『横須賀土産 横須賀造船所散歩』(横須賀明細一覧図、以下一覧図)の説明によりますと、横須賀造船所は造船や艦船の修理だけではなく、「錬鉄所」と呼ばれた工場では、「製図所」で作成された図面や鋳型を使って、鉄を鍛錬して成型していました。現在ヴェルニー記念館に展示されている3トンスチームハンマー、0.5トンスチームハンマーは、この工場で使用され威力を発揮していました。小栗上野介がワシントンの造船所で見た光景そのものであったと思います。
また、「鋳造所」と呼ばれる工場もあり、「模型所」において製作した木製の鋳型に溶かした鉄や銅を流し込んで機械部品を製造していました。更に、「旋盤鑪鑿所」と呼ばれる工場は横須賀造船所の中で最も大きな工場でした。ここでは「錬鉄所」や「鋳造所」などで製造された部品を完成させる工場でした。工場内には2台の運搬機械が整備されていて、重量のある鉄製の部品を軽々と運搬していました。
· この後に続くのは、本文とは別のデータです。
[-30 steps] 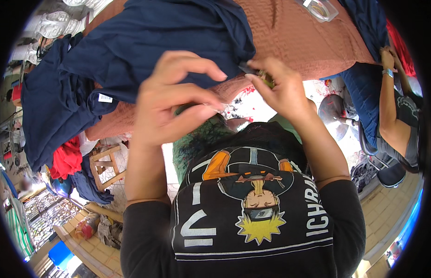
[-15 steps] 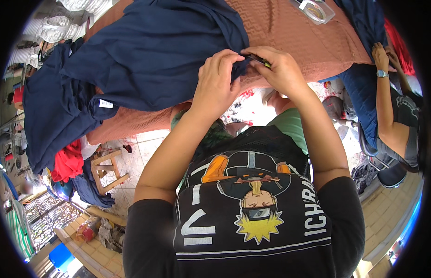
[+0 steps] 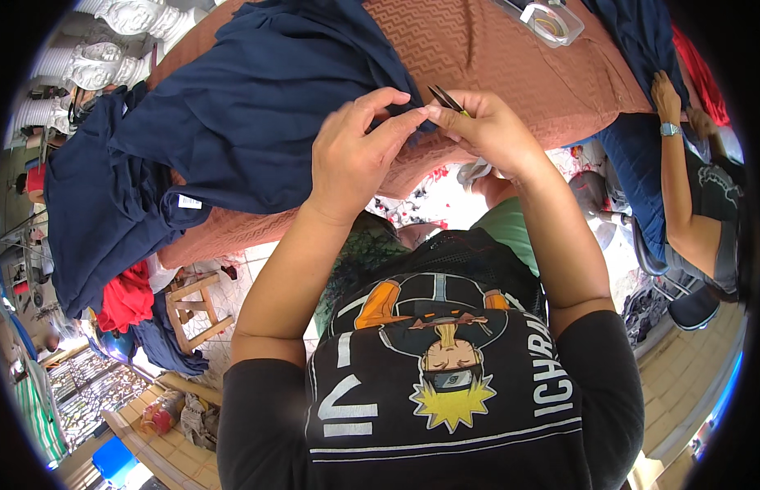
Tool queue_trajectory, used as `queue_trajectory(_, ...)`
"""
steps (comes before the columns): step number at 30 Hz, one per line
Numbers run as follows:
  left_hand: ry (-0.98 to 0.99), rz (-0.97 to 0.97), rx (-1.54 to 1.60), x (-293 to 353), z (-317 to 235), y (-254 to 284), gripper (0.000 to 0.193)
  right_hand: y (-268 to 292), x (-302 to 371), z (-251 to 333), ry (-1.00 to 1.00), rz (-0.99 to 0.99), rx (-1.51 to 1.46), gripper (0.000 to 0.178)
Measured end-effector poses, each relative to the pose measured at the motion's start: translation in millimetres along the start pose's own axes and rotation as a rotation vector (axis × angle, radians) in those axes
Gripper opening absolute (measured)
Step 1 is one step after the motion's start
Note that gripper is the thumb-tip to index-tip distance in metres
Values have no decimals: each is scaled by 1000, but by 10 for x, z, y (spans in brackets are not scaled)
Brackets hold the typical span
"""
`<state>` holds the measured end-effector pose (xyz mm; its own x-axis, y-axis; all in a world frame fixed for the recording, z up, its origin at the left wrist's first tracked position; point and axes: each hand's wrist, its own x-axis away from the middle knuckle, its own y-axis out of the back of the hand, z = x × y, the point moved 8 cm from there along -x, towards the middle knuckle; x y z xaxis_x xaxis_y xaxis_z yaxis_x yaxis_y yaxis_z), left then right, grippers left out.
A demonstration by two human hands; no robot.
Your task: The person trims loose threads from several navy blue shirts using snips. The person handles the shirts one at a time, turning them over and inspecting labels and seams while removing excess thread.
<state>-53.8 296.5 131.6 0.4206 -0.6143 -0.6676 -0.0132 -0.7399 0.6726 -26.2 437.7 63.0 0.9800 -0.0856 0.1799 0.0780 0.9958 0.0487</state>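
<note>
A pair of thread snips (image 3: 450,100) with dark pointed blades and a yellow-green part is held in my right hand (image 3: 492,131), blades pointing up and left. My left hand (image 3: 355,147) reaches across so that its lower fingertips meet the tips of my right thumb and finger. Another left finger is raised apart above them. Anything pinched there is too small to make out. Behind and left of both hands, a dark navy garment (image 3: 257,106) lies spread and bunched over the table, a white label (image 3: 189,202) showing at its near edge.
A brown patterned cloth (image 3: 510,73) covers the table. Toward the far right sits a clear plastic box (image 3: 551,23). Another person's hand (image 3: 666,98) handles dark blue cloth at the right. Red fabric (image 3: 125,300) hangs at the left beside a wooden stool (image 3: 196,310). White busts (image 3: 94,65) stand at far left.
My left hand has let go of the navy garment and moved left, its fingertips now at my right fingers. The snips have turned to point more upward. The garment's right edge has shifted left.
</note>
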Motion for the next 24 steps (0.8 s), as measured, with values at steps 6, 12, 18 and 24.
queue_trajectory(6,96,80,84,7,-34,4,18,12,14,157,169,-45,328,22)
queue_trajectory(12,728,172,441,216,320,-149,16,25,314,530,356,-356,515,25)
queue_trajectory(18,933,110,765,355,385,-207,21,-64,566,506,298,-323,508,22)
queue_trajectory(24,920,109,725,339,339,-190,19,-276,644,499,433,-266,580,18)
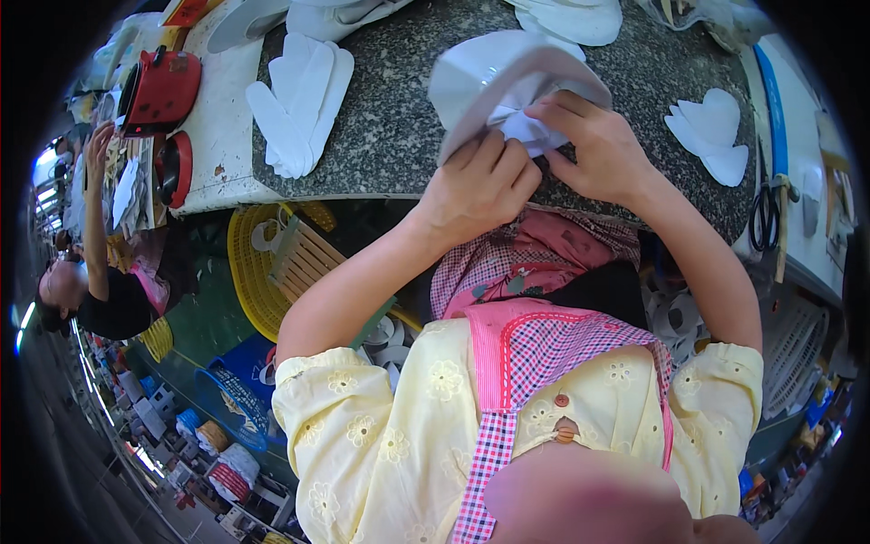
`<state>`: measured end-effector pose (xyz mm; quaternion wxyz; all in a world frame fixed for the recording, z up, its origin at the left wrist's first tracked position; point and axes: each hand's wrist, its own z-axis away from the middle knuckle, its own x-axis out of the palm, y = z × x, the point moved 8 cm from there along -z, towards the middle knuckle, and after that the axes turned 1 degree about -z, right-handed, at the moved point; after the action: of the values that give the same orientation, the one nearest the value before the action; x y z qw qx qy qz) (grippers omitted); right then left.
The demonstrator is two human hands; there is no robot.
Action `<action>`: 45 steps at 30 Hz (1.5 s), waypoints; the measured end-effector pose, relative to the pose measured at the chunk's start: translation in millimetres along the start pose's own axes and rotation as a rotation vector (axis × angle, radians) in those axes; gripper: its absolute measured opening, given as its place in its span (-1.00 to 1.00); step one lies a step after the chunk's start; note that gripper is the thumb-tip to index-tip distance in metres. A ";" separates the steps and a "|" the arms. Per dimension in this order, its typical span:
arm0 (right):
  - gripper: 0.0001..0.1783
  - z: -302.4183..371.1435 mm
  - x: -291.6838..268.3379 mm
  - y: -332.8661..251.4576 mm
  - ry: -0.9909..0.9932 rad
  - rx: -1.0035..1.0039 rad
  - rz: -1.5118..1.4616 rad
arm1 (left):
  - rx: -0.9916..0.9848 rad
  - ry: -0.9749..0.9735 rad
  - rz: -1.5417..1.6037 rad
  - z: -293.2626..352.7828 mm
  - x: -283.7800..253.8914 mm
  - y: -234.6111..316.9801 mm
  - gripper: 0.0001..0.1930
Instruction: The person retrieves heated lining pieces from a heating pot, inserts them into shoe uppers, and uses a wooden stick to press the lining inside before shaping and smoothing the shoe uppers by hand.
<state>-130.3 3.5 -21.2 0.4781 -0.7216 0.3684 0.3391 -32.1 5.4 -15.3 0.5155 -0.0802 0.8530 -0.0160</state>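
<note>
Over the speckled stone tabletop point(390, 109), both my hands are at a white, rounded shoe-like piece point(458, 83) with a thick pale rim. Its opening is tilted toward me, and crumpled white paper or cloth point(526, 127) shows inside. My left hand point(482, 181) is closed on the near edge, its fingers curled. My right hand point(594, 145) reaches into the opening, with fingers and thumb bent around the crumpled material. The fingertips are partly hidden. To the left lies a fan of white insole-shaped pieces point(304, 104); a smaller stack of white insole-shaped pieces point(711, 136) rests at the right.
More white pieces point(580, 18) lie along the far side. A red box-like device point(161, 91) stands at the left, and black-handled scissors point(766, 216) hang at the right edge. Below the table are a yellow basket point(246, 263) and a wooden slatted stool point(313, 258). Another person point(100, 281) is at the far left.
</note>
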 end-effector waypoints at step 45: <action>-0.86 14.1 -13.2 53.7 0.383 0.481 -0.091 | 0.032 -0.242 -0.143 -25.1 29.3 15.1 -0.80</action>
<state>-184.7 4.9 -38.2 0.5715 -0.6543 0.4889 0.0784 -69.3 14.4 -30.9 0.6132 -0.1341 0.7764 -0.0565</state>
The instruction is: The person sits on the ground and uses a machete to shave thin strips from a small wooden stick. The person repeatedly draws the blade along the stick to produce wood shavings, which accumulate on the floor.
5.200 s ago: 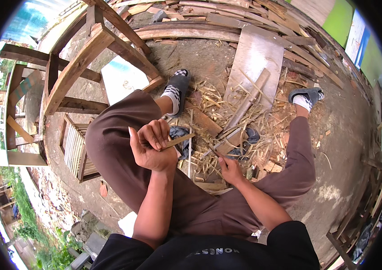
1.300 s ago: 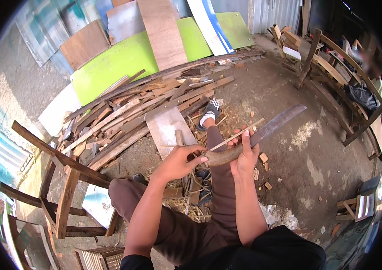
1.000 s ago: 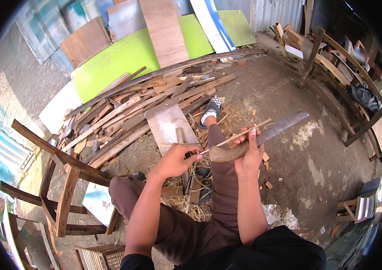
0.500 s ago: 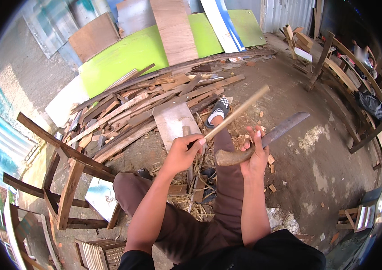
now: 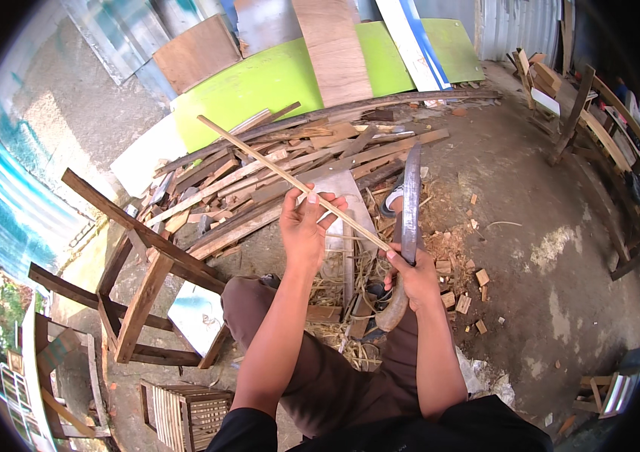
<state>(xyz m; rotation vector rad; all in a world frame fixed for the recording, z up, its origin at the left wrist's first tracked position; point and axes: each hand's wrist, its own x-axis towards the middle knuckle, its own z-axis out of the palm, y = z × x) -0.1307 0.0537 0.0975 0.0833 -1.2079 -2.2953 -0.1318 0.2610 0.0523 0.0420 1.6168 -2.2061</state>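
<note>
A long, thin pale wooden stick (image 5: 259,159) slants across in front of me, its far end pointing up and left over the wood pile. My left hand (image 5: 306,226) pinches it near its middle between thumb and fingers. At its near right end, the thumb and finger of my right hand (image 5: 416,281) hold it too. That same hand grips a machete (image 5: 411,197) with a dark metal blade standing upward and a curved wooden handle (image 5: 393,310) hanging below the palm. Blade and stick end lie close together; whether they touch I cannot tell.
Wood scraps and planks (image 5: 259,196) lie heaped ahead, below leaning green board (image 5: 259,71). A wooden frame (image 5: 143,305) stands at my left, a slatted crate (image 5: 184,413) near it. Shavings (image 5: 342,343) lie between my legs, small blocks (image 5: 463,303) on the right.
The stick has swung from pointing up-right to up-left, and my right hand now holds its near end. The machete has turned from slanting right to nearly upright. The whole view shifted.
</note>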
工場の中でも特に異色なのは「製綱所」でした。「一覧図」の解説によりますと、「艦船が使用する大小の綱を製作していました。長い綱を製作するため、製綱所の建物は長大なもので、長さ270メートルもありました」と記されています。工場の位置は「一覧図」によりますと、現在の在日米海軍基地の入口あたりから、「総合福祉会館」マンション群を経てショッパーズプラザ辺りまでを占めていました。ペリー来航からしばらくの間は、軍艦も木造船が中心で、動力は蒸気機関と風力による帆走でしたので、どうしても強力な綱が必要とされました。
横須賀開国史研究会発行の『横須賀案内記』によりますと、「建物1,175坪で瓦葺漆喰塗煉瓦造り、内部は白壁になっていました」と記されています。しかし、軍艦製造も木造から鉄製へと転換することとなり、この工場も不要となり他に転換されることとなりました。このように時代の要請は大きな転換期を迎え、工場も時代の要請に叶うものへと革新されました。